*Task directions:* What you return should be the full listing, exactly as given.

*Data block:*
------------------------------------------------
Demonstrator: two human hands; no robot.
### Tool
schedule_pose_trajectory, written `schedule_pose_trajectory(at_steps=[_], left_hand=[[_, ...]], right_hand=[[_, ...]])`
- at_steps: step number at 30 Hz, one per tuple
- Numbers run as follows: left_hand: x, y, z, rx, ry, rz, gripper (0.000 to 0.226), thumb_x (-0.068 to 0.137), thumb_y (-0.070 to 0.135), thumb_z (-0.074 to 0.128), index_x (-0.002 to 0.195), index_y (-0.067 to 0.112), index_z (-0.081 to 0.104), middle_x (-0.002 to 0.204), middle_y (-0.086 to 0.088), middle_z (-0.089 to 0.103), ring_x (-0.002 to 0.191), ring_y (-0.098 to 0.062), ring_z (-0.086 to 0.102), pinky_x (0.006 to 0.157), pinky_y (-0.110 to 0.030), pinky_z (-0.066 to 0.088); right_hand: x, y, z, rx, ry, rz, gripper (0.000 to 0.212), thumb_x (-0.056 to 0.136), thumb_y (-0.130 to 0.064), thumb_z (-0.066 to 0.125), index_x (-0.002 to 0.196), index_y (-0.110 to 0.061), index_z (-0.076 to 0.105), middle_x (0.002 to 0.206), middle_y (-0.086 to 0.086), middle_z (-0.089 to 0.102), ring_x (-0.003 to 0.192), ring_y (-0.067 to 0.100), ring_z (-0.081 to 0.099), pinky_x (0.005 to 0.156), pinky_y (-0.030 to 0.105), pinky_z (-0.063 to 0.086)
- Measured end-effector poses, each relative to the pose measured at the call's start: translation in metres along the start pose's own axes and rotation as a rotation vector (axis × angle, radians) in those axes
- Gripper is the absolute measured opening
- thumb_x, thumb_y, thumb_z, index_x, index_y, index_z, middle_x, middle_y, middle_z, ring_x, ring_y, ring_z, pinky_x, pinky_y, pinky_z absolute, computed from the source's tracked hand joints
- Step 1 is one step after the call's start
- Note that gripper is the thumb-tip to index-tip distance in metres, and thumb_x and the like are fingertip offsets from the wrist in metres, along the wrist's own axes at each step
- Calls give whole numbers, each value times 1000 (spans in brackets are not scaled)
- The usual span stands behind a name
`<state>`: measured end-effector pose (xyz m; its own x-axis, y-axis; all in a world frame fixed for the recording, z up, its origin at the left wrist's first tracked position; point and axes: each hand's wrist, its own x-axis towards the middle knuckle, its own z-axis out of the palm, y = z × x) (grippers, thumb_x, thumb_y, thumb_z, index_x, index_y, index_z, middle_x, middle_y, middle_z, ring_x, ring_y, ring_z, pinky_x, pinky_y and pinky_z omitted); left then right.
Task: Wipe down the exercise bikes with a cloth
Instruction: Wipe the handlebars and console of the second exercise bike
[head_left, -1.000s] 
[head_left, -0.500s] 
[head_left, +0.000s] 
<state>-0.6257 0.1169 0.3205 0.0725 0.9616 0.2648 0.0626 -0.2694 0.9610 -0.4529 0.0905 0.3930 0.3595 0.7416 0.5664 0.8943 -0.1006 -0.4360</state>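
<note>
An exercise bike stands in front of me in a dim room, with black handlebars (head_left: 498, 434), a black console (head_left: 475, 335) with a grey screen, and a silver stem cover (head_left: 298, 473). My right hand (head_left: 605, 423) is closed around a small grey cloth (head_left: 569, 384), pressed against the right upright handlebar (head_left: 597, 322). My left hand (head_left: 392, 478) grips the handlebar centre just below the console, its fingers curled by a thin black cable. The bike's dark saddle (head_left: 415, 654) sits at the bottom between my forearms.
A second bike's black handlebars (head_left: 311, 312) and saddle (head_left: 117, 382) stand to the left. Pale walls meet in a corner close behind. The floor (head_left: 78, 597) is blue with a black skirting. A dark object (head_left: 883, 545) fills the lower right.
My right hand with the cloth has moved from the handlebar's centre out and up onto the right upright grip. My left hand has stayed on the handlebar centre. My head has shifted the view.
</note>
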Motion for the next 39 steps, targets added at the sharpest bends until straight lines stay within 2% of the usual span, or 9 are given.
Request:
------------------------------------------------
*Reply:*
Demonstrator: two human hands; no robot.
### Tool
schedule_pose_trajectory, written `schedule_pose_trajectory(at_steps=[_], left_hand=[[_, ...]], right_hand=[[_, ...]])`
- at_steps: step number at 30 Hz, one per tuple
- Numbers run as follows: left_hand: x, y, z, rx, ry, rz, gripper (0.000 to 0.226), thumb_x (-0.068 to 0.137), thumb_y (-0.070 to 0.135), thumb_z (-0.074 to 0.128), index_x (-0.002 to 0.195), index_y (-0.067 to 0.112), index_z (-0.081 to 0.104), middle_x (-0.002 to 0.204), middle_y (-0.086 to 0.088), middle_z (-0.089 to 0.103), ring_x (-0.002 to 0.191), ring_y (-0.098 to 0.062), ring_z (-0.086 to 0.102), pinky_x (0.006 to 0.157), pinky_y (-0.110 to 0.030), pinky_z (-0.066 to 0.088); right_hand: x, y, z, rx, ry, rz, gripper (0.000 to 0.212), thumb_x (-0.056 to 0.136), thumb_y (-0.130 to 0.064), thumb_z (-0.066 to 0.125), index_x (-0.002 to 0.196), index_y (-0.110 to 0.061), index_z (-0.076 to 0.105), middle_x (0.002 to 0.206), middle_y (-0.086 to 0.086), middle_z (-0.089 to 0.102), ring_x (-0.003 to 0.192), ring_y (-0.067 to 0.100), ring_z (-0.081 to 0.099), pinky_x (0.005 to 0.156), pinky_y (-0.030 to 0.105), pinky_z (-0.063 to 0.086)
- Measured end-effector poses, each relative to the pose measured at the call's start: translation in metres along the start pose's own axes and rotation as a rotation vector (axis × angle, radians) in those axes
- Gripper is the absolute measured opening
- thumb_x, thumb_y, thumb_z, index_x, index_y, index_z, middle_x, middle_y, middle_z, ring_x, ring_y, ring_z, pinky_x, pinky_y, pinky_z absolute, computed from the source's tracked hand joints
- Step 1 is one step after the call's start
- Note that gripper is the thumb-tip to index-tip distance in metres, and thumb_x and the like are fingertip offsets from the wrist in metres, along the wrist's own axes at each step
- Calls give whole numbers, each value times 1000 (spans in brackets are not scaled)
- The usual span stands behind a name
`<state>`: measured end-effector pose (xyz m; its own x-axis, y-axis; all in a world frame fixed for the recording, z up, its origin at the left wrist's first tracked position; point and axes: each hand's wrist, its own x-axis towards the middle knuckle, its own z-axis out of the palm, y = z × x) (grippers, thumb_x, thumb_y, thumb_z, index_x, index_y, index_z, middle_x, middle_y, middle_z, ring_x, ring_y, ring_z, pinky_x, pinky_y and pinky_z omitted); left then right.
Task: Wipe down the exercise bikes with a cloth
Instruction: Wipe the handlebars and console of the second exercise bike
[head_left, -1.000s] 
[head_left, -0.500s] 
[head_left, +0.000s] 
<state>-0.6257 0.1169 0.3205 0.0725 0.9616 0.2648 0.0626 -0.2694 0.9610 -0.4529 0.0905 0.3930 0.3595 0.7416 0.5664 0.8943 -0.1006 -0.4360</state>
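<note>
An exercise bike stands in front of me in a dim room, with black handlebars (head_left: 498, 434), a black console (head_left: 475, 335) with a grey screen, and a silver stem cover (head_left: 298, 473). My right hand (head_left: 605, 423) is closed around a small grey cloth (head_left: 569, 384), pressed against the right upright handlebar (head_left: 597, 322). My left hand (head_left: 392, 478) grips the handlebar centre just below the console, its fingers curled by a thin black cable. The bike's dark saddle (head_left: 415, 654) sits at the bottom between my forearms.
A second bike's black handlebars (head_left: 311, 312) and saddle (head_left: 117, 382) stand to the left. Pale walls meet in a corner close behind. The floor (head_left: 78, 597) is blue with a black skirting. A dark object (head_left: 883, 545) fills the lower right.
My right hand with the cloth has moved from the handlebar's centre out and up onto the right upright grip. My left hand has stayed on the handlebar centre. My head has shifted the view.
</note>
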Motion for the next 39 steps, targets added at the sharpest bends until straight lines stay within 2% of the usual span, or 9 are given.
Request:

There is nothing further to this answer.